The conference delegates called upon the Government of West Germany to find the way to extend the Statute of Limitations affecting the prosecution of Nazi war criminals beyond the present cut-off date of May 8, and urged the Bonn Government “to halt the participation of German citizens in plans to destroy Israel.”

In acting to broaden the scope of Hadassah’s programs in Israel, the leaders voted:

1. $30,000 for the establishment of a kidney transplant research program, with an additional $20,000 for the annual maintenance of this work. The program will be headed by Dr. Marco Caine, chief of Hadassah’s Department of Urology.

2. $350,000 for construction of a nurses’ residence–a three-story structure comprising 30 efficiency apartments–for unmarried graduate nurses at Ein Karem, in the immediate vicinity of the Hadassah-Hebrew University Medical Center.

3. $150,000 for construction of a special floor at the Medical Center to be devoted solely to various types of medical research.

4. $50,000 for construction of an additional floor at Hadassah’s Brandeis Vocational Schools in Jerusalem, to permit inauguration of a special course in industrial electronics.

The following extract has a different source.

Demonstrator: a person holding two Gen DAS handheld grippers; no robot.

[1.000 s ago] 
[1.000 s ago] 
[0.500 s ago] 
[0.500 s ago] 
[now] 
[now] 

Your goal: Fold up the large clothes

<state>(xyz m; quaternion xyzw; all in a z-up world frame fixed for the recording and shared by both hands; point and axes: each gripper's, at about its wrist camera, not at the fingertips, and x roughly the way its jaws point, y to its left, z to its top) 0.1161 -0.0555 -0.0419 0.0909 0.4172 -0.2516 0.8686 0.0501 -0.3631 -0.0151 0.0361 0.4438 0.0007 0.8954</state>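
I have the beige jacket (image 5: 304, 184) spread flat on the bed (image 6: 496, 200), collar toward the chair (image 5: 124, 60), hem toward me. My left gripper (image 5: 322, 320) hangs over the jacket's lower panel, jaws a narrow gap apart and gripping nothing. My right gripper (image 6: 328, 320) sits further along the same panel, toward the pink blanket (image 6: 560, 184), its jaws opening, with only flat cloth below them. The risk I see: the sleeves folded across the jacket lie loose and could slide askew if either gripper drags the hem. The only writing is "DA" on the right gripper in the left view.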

An additional $17,000 was voted for equipment to be used in this course.

In other resolutions adopted by the conference today, the Hadassah leaders hit at the Arab boycott against Israel; supported a proposed amendment to the Export Control. Oct of 1949, introduced by Sen. Harrison A. Williams, New Jersey Democrat, which would back American firms rejecting the Arab boycott practices; urged that United States foreign aid be given only to countries using such assistance for peaceful, economic purposes; and lauded President Johnson’s message to Congress in support of a new immigration bill which would eliminate the national origins quota system.